> _Assigned task_: What is needed here is an exact copy of every record below.

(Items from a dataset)

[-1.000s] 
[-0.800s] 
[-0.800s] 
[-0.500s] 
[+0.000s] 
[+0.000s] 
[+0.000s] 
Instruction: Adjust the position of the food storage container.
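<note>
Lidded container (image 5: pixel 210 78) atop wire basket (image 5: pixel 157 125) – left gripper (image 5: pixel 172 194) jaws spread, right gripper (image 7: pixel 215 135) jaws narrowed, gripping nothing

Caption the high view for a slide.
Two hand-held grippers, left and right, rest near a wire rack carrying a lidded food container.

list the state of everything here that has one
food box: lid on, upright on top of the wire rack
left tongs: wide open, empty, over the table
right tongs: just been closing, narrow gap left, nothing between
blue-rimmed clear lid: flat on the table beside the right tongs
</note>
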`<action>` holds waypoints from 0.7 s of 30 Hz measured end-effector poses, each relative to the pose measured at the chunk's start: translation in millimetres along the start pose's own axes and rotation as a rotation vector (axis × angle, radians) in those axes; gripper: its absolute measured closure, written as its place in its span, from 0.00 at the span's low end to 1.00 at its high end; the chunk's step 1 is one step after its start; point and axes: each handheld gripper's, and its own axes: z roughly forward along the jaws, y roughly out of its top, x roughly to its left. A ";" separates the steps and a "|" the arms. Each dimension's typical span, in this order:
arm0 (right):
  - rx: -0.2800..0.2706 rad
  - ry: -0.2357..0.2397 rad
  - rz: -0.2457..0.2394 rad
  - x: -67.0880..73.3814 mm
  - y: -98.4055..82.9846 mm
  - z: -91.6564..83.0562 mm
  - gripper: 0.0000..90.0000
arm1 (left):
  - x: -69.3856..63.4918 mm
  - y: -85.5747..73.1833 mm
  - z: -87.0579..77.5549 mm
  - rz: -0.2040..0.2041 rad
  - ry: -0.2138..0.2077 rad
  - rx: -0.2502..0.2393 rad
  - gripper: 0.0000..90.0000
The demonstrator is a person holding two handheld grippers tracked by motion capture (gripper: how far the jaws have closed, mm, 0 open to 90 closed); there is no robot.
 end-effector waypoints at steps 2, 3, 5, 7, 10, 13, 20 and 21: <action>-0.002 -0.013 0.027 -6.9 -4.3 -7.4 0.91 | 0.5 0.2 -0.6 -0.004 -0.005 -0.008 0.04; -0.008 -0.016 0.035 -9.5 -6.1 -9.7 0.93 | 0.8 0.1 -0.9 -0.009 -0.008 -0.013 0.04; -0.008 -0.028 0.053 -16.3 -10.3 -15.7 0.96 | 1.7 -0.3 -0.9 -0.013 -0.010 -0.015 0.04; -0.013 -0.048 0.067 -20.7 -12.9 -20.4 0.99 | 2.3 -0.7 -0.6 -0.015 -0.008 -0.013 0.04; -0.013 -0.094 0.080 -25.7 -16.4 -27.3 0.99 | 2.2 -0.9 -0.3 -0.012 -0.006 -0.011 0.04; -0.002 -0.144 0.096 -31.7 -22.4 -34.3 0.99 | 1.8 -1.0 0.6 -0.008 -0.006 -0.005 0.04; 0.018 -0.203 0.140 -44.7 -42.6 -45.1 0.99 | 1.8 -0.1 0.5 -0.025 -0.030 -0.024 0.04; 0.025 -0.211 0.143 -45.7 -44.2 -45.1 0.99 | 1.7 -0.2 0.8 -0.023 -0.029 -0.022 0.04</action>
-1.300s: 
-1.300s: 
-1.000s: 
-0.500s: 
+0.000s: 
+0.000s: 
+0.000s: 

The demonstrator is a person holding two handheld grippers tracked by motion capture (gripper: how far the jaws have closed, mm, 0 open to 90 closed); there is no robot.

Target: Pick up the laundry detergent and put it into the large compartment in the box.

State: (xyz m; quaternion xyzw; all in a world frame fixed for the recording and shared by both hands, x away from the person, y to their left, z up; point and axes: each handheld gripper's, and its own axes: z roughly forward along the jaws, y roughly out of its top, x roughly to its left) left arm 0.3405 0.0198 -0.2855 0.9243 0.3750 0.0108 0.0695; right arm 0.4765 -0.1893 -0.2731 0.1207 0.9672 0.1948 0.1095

> _Response to this exercise_:
[-1.000s] 
[-0.800s] 
[-0.800s] 
[-0.500s] 
[+0.000s] 
[+0.000s] 
[+0.000s] 
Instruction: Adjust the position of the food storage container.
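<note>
Lidded container (image 5: pixel 210 78) atop wire basket (image 5: pixel 157 125) – left gripper (image 5: pixel 172 194) jaws spread, right gripper (image 7: pixel 215 135) jaws narrowed, gripping nothing

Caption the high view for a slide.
Two hand-held grippers, left and right, rest near a wire rack carrying a lidded food container.

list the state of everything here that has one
food box: lid on, upright on top of the wire rack
left tongs: wide open, empty, over the table
right tongs: just been closing, narrow gap left, nothing between
blue-rimmed clear lid: flat on the table beside the right tongs
</note>
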`<action>` holds waypoints from 0.7 s of 30 Hz measured end-effector poses, each relative to the pose measured at the chunk's start: translation in millimetres along the start pose's own axes and rotation as a rotation vector (axis × angle, radians) in those axes; gripper: its absolute measured closure, written as its place in its span, from 0.00 at the span's low end to 1.00 at its high end; the chunk's step 1 is one step after its start; point and axes: each handheld gripper's, and its own axes: z roughly forward along the jaws, y roughly out of its top, x roughly to its left. A ";" separates the steps and a "|" the arms. Each dimension's typical span, in this order:
arm0 (right):
  - rx: -0.2800..0.2706 rad
  - ry: -0.2357..0.2397 rad
  - rz: -0.2457..0.2394 rad
  - x: -67.0880..73.3814 mm
  - y: -98.4055..82.9846 mm
  - z: -91.6564..83.0562 mm
  - gripper: 0.0000..90.0000
arm1 (left):
  - x: -69.3856..63.4918 mm
  - y: -85.5747..73.1833 mm
  - z: -87.0579..77.5549 mm
  - rz: -0.2040..0.2041 rad
  - ry: -0.2138..0.2077 rad
  - rx: -0.2502..0.2393 rad
  - gripper: 0.0000..90.0000
The demonstrator is a person holding two handheld grippers tracked by motion capture (gripper: how far the jaws have closed, mm, 0 open to 90 closed); there is no robot.
 end-effector waypoints at steps 2, 3, 5, 7, 10, 13, 20 and 21: <action>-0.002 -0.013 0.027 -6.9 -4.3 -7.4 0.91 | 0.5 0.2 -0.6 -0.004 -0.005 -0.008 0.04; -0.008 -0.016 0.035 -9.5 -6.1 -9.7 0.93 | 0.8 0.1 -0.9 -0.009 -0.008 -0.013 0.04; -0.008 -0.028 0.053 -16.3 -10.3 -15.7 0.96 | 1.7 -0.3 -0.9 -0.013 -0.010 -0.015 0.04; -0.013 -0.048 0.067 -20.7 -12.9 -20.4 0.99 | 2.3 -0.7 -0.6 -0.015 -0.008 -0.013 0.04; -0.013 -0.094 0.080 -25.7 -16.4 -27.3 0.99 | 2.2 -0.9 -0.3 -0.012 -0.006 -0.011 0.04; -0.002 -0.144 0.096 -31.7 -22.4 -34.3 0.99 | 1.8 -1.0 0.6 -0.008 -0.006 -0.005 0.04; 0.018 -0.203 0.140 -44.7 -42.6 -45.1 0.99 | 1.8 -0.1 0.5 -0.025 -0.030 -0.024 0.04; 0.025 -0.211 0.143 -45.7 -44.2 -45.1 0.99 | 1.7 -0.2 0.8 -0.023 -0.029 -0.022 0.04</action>
-1.300s: 
-1.300s: 
-1.000s: 
-0.500s: 
+0.000s: 
+0.000s: 
+0.000s: 

The demonstrator is a person holding two handheld grippers tracked by motion capture (gripper: how far the jaws have closed, mm, 0 open to 90 closed); there is no robot.

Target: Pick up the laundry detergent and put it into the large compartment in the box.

State: (xyz m; quaternion xyzw; all in a world frame fixed for the recording and shared by both hands, x away from the person, y to their left, z up; point and axes: each handheld gripper's, and its own axes: z roughly forward along the jaws, y roughly out of its top, x roughly to its left) left arm 0.3405 0.0198 -0.2855 0.9243 0.3750 0.0108 0.0695; right arm 0.4765 -0.1893 -0.2731 0.1207 0.9672 0.1948 0.1095

Nothing further is needed for this answer.